● Instructions to follow: A word-for-word copy of the listing is what's needed; leave out every image.
◇ ◇ ◇ ◇
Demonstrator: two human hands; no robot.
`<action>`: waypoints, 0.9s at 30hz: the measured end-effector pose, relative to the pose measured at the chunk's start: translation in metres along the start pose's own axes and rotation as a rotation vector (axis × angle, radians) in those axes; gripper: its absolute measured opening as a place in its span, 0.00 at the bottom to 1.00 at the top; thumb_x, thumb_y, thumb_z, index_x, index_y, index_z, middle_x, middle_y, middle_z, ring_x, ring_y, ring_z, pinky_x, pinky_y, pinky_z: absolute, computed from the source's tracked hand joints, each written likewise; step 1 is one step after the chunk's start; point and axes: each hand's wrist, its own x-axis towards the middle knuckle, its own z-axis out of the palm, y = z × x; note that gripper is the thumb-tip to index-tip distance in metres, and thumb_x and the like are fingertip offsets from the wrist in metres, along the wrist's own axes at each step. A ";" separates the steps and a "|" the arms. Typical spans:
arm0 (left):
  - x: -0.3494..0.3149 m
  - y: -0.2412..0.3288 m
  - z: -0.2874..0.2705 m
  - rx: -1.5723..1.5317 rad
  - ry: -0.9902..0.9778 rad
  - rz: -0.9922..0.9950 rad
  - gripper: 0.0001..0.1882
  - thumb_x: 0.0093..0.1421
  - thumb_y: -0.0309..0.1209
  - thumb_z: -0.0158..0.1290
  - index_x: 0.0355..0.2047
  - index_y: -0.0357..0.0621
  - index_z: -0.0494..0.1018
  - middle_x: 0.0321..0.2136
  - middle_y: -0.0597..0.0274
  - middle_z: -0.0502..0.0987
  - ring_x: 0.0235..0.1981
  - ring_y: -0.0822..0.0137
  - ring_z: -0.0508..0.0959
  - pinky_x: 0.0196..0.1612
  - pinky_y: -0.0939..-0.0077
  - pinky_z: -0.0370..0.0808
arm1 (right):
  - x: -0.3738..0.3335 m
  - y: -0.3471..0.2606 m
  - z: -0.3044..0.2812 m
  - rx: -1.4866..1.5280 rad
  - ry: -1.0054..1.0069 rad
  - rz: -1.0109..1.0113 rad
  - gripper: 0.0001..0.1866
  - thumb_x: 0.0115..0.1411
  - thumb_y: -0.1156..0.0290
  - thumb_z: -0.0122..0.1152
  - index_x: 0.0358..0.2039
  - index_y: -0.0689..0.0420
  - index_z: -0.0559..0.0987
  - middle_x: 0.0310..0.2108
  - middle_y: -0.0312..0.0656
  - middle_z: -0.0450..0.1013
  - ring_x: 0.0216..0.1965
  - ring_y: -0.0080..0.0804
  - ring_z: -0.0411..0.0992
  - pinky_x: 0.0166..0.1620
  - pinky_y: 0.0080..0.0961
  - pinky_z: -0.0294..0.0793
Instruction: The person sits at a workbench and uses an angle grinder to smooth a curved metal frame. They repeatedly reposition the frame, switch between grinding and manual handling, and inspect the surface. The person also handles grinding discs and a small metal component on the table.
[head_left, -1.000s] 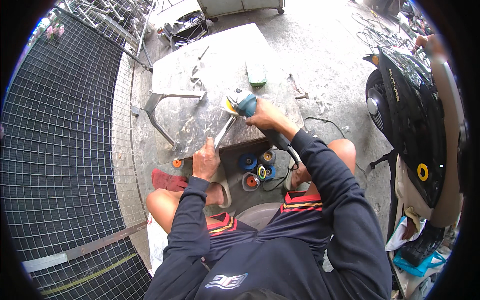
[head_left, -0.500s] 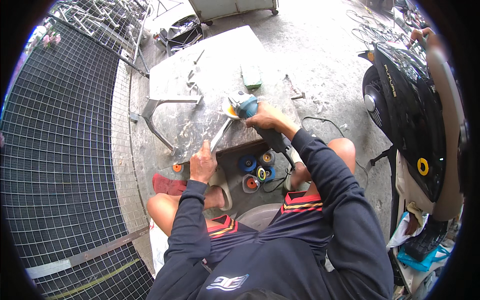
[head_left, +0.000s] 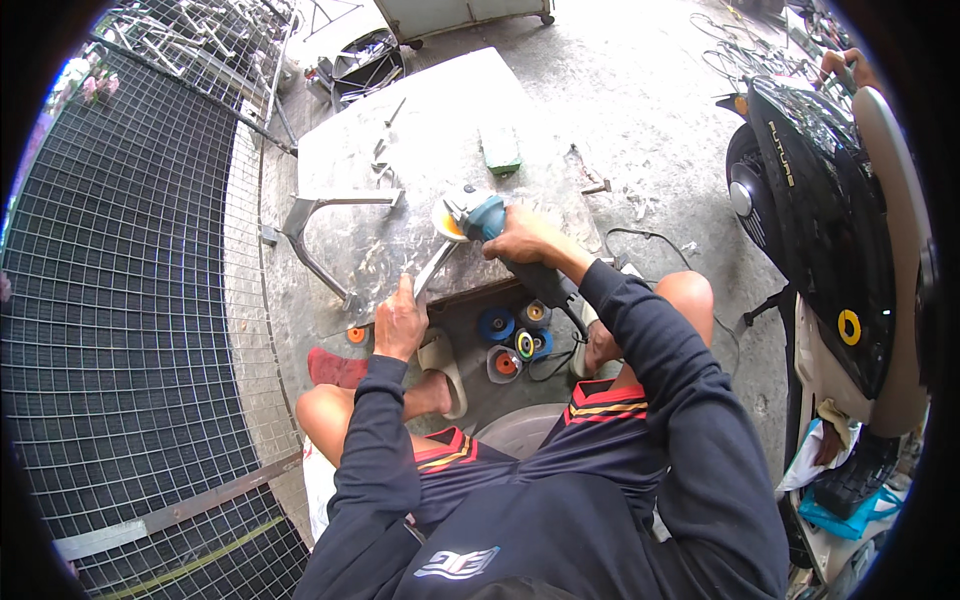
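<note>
My right hand (head_left: 520, 236) is wrapped round the teal and black body of an angle grinder (head_left: 486, 215) above the low work table (head_left: 440, 120). Its yellow-orange disc (head_left: 449, 224) lies close to the far end of a shiny metal bar (head_left: 436, 268); whether they touch is hard to make out. The near end of that bar is gripped in my left hand (head_left: 401, 325), at the table's front edge. Left of the grinder, a bent metal bracket (head_left: 300, 215) with two arms rests on the table. A green block (head_left: 501, 155) lies beyond the grinder.
Several grinding discs (head_left: 495, 324) lie on the floor under the table's front edge, near the grinder's cord. A wire mesh fence (head_left: 140, 260) runs along the left. At the right stands a black motorbike (head_left: 815, 210), with another person's hand (head_left: 850, 68) at its far end. A red cloth (head_left: 337, 368) lies by my left foot.
The grinder has shifted slightly to the left, with its disc tilted a little differently. My left hand and the bar have also moved slightly left.
</note>
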 end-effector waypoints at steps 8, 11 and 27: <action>0.004 -0.008 -0.002 -0.037 -0.022 -0.005 0.25 0.60 0.24 0.57 0.57 0.26 0.70 0.29 0.35 0.81 0.31 0.36 0.82 0.34 0.45 0.78 | -0.007 -0.013 0.008 0.019 0.021 -0.035 0.28 0.45 0.56 0.74 0.33 0.74 0.83 0.31 0.63 0.81 0.34 0.53 0.83 0.41 0.41 0.82; 0.005 -0.012 -0.002 -0.012 -0.050 -0.026 0.25 0.59 0.24 0.57 0.56 0.27 0.70 0.28 0.34 0.80 0.31 0.34 0.81 0.35 0.44 0.78 | -0.020 -0.019 0.018 0.042 -0.042 -0.054 0.31 0.44 0.58 0.75 0.41 0.74 0.80 0.33 0.64 0.80 0.37 0.52 0.82 0.44 0.41 0.81; 0.030 -0.014 -0.026 -0.210 -0.151 -0.264 0.19 0.64 0.34 0.62 0.47 0.31 0.74 0.32 0.31 0.80 0.41 0.32 0.81 0.41 0.48 0.76 | -0.024 -0.018 0.036 0.128 0.091 -0.091 0.33 0.48 0.57 0.76 0.47 0.71 0.80 0.40 0.65 0.81 0.46 0.56 0.82 0.51 0.43 0.80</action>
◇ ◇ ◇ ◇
● Task solution:
Demonstrator: two human hands; no robot.
`<action>`: waypoints, 0.9s at 30hz: the measured end-effector pose, relative to the pose measured at the chunk's start: translation in metres along the start pose's own axes and rotation as a rotation vector (axis × angle, radians) in those axes; gripper: its absolute measured opening as a place in its span, 0.00 at the bottom to 1.00 at the top; thumb_x, thumb_y, thumb_z, index_x, index_y, index_z, middle_x, middle_y, middle_z, ring_x, ring_y, ring_z, pinky_x, pinky_y, pinky_z: absolute, computed from the source's tracked hand joints, each written likewise; step 1 is one step after the chunk's start; point and axes: each hand's wrist, its own x-axis towards the middle knuckle, its own z-axis out of the palm, y = z × x; note that gripper is the thumb-tip to index-tip distance in metres, and thumb_x and the like are fingertip offsets from the wrist in metres, along the wrist's own axes at each step. A ";" separates the steps and a "|" the arms. Typical spans:
arm0 (left):
  - x: -0.3494..0.3149 m
  - y: -0.2412..0.3288 m
  - z: -0.2874..0.2705 m
  - rx: -1.5723..1.5317 rad
  - ry: -0.9902..0.9778 rad
  - rz: -0.9922..0.9950 rad
  - gripper: 0.0001..0.1882
  - thumb_x: 0.0093..0.1421
  - thumb_y: -0.0309..0.1209
  - thumb_z: -0.0158..0.1290
  - index_x: 0.0355..0.2047
  - index_y: -0.0357..0.0621
  - index_z: -0.0494..0.1018
  - middle_x: 0.0321..0.2136
  - middle_y: -0.0597..0.0274
  - middle_z: -0.0502..0.0987
  - ring_x: 0.0235..0.1981
  - ring_y: -0.0822..0.0137
  - ring_z: -0.0508..0.0959
  - pinky_x: 0.0196..0.1612
  - pinky_y: -0.0939..-0.0077
  - pinky_z: -0.0370..0.0808
arm1 (right):
  - x: -0.3738..0.3335 m
  - y: -0.3471..0.2606 m
  - z: -0.3044..0.2812 m
  - rx: -1.4866..1.5280 rad
  - ry: -1.0054..1.0069 rad
  - rz: -1.0109..1.0113 rad
  - gripper: 0.0001..0.1866
  - thumb_x: 0.0115..0.1411
  - thumb_y: -0.1156..0.0290
  - thumb_z: -0.0122..0.1152
  - index_x: 0.0358..0.2039
  - index_y: -0.0689..0.0420
  - index_z: -0.0559..0.0987
  - middle_x: 0.0310..0.2108
  - middle_y: -0.0312..0.0656
  - middle_z: -0.0450..0.1013
  - ring_x: 0.0216..0.1965
  - ring_y: -0.0080..0.0804
  - ring_z: -0.0411..0.0992
  - pinky_x: 0.0166..0.1620
  - pinky_y: 0.0080..0.0961
  - pinky_z: -0.0294..0.0793
Instruction: The person sits at a workbench and uses an angle grinder to smooth a curved metal frame. They repeatedly reposition the frame, switch between grinding and manual handling, and inspect the surface. The person also handles grinding discs and a small metal component on the table.
[head_left, -1.000s] 
[head_left, -0.500s] 
[head_left, +0.000s] 
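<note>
My right hand (head_left: 520, 236) is wrapped round the teal and black body of an angle grinder (head_left: 486, 215) above the low work table (head_left: 440, 120). Its yellow-orange disc (head_left: 449, 224) lies close to the far end of a shiny metal bar (head_left: 436, 268); whether they touch is hard to make out. The near end of that bar is gripped in my left hand (head_left: 401, 325), at the table's front edge. Left of the grinder, a bent metal bracket (head_left: 300, 215) with two arms rests on the table. A green block (head_left: 501, 155) lies beyond the grinder.
Several grinding discs (head_left: 495, 324) lie on the floor under the table's front edge, near the grinder's cord. A wire mesh fence (head_left: 140, 260) runs along the left. At the right stands a black motorbike (head_left: 815, 210), with another person's hand (head_left: 850, 68) at its far end. A red cloth (head_left: 337, 368) lies by my left foot.
The grinder has shifted slightly to the left, with its disc tilted a little differently. My left hand and the bar have also moved slightly left.
</note>
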 end-effector waypoints at steps 8, 11 and 27: <action>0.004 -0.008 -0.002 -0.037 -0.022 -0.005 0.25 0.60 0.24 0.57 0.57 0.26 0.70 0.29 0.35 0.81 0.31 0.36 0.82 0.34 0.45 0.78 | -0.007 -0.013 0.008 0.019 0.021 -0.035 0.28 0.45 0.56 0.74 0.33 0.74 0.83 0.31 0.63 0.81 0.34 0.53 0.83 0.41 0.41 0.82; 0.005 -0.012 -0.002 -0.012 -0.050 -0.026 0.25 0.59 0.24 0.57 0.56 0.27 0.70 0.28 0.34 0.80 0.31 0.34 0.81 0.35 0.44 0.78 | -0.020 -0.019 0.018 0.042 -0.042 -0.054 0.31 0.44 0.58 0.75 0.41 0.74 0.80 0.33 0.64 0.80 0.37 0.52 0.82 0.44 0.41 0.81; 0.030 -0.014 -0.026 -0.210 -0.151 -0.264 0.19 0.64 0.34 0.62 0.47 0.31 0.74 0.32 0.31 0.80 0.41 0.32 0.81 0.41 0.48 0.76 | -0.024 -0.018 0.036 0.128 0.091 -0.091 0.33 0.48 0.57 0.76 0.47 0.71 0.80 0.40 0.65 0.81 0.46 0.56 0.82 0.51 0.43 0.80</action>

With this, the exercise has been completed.